Are you ready to bring the next generation into the family business?

Bringing children into the family business can be challenging and rewarding — a topic we discussed in the February 2015 meeting of the Women in Family Business Peer Group at the Conway Center for Family Business.

Here are some tips to streamline the process:

When and criteria

  • At an early age, show them that the family business is a positive thing, not just something to be complained about at the dinner table. Share the joys in your business as well as the complaints.
  • While in school, they should do some sort of job in the business and be compensated so they see some benefit or reward for working in the family business. Watch for passion — what are they interested in? What positions or tasks do they gravitate toward?
  • After graduating from high school they can still work, but you need to decide if they must meet minimum requirements to actually join the business. For some family businesses, children must have a college degree or have worked outside the family business for x number of years. Think about what criteria you want to establish for your family business and then implement it fairly.

Compensation

  • Fair compensation is important: no penalty for being a family member, but also no reward.
  • Pay for performance as you would any other non-family employee.
  • Do not play “someday this will all be yours”…

Expectations

  • Discuss expectations early and often. They need to know what they are getting into and what they need to do to succeed.

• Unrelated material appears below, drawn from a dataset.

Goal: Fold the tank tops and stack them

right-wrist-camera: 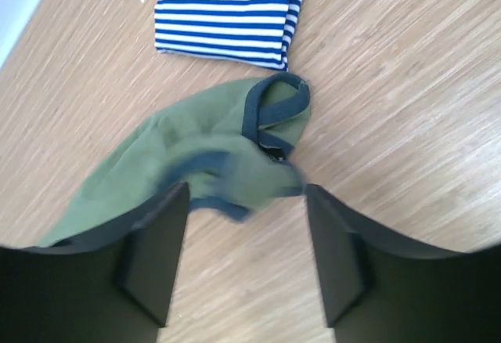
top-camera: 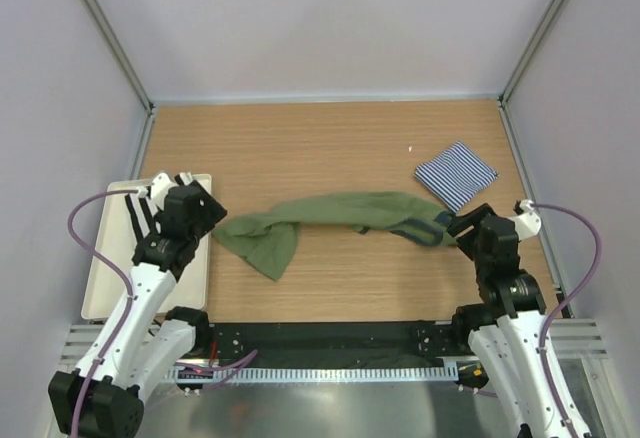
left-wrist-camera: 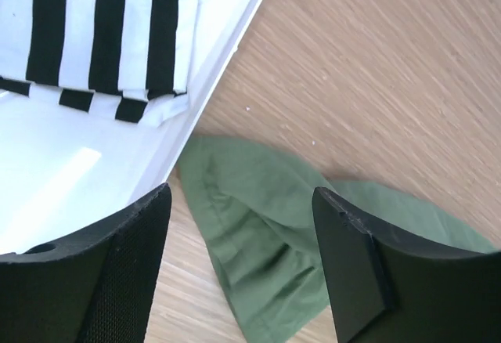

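Black, matte fingers of the left hand fill the bottom of its wrist view, spread wide and grasping nothing. Below them lies the bunched left end of the olive green tank top. The right hand is likewise open and empty above the other end, where a loop of navy trim curls on the wood.

From above, the olive green tank top stretches across the middle of the surface as a long, twisted band, wider and crumpled at the left. The striped tank top sits folded into a neat square at the far right, just beside the green one's strap end and, as far as I can tell, not touching it.

My judgement is that the green top has to be flattened before any fold. Each hand should pinch a single layer at an outer corner, not the rolled middle. Both should then lift and draw apart evenly so the twist falls out.

The green cloth looks soft and limp, with ribbed wrinkles, and the stripes are thin navy and white. A white, glossy tray at the left holds a black-and-white striped cloth. The surface is pale wood grain.
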Controlling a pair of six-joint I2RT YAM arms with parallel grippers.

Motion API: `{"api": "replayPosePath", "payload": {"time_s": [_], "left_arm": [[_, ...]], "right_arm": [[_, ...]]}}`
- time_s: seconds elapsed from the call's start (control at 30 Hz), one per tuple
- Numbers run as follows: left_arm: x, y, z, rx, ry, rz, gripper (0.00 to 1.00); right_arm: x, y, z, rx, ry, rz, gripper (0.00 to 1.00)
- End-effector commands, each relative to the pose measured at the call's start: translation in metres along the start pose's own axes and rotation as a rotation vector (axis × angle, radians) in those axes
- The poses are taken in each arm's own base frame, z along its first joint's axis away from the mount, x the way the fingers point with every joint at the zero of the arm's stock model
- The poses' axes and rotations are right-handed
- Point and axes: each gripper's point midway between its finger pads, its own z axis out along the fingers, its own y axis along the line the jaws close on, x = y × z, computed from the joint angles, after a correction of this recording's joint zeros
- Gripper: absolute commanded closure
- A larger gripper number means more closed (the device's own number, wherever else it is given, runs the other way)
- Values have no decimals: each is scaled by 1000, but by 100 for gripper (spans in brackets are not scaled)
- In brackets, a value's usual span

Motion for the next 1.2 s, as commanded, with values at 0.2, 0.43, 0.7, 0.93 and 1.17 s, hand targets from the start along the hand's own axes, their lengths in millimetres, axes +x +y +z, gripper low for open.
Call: {"api": "replayPosePath", "payload": {"time_s": [0.2, 0.43, 0.7, 0.93, 1.17], "left_arm": [[18, -65, -11, 311, 168, 44, 28], [73, -88, -2, 322, 337, 262, 18], [110, -83, 35, 154, 384, 371, 12], [128, -64, 77, 7, 424, 466, 15], [116, -46, 96, -82, 362, 445, 95]], "right_arm": [[17, 52, 0, -225, 171, -148, 45], [83, 73, 13, -316, 528, -312, 34], [59, 49, 58, -29, 327, -288, 25], [54, 89, 95, -58, 387, -274, 28], [41, 106, 149, -24, 332, -237, 27]]}}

This includes managing “name recognition” and how their actions — professionally and personally — reflect on the family business.
  • Family council meetings should be held before bringing children into the business.
  • Have a plan.

More Tips

  • Have buy-sell agreements in place. They must contain language that allows the owner/founder to “fire” the next generation if they do not meet expectations, even if you think your little “sweetheart” would never let you down!
  • Use first names in the office — not Mom and Dad or other endearments.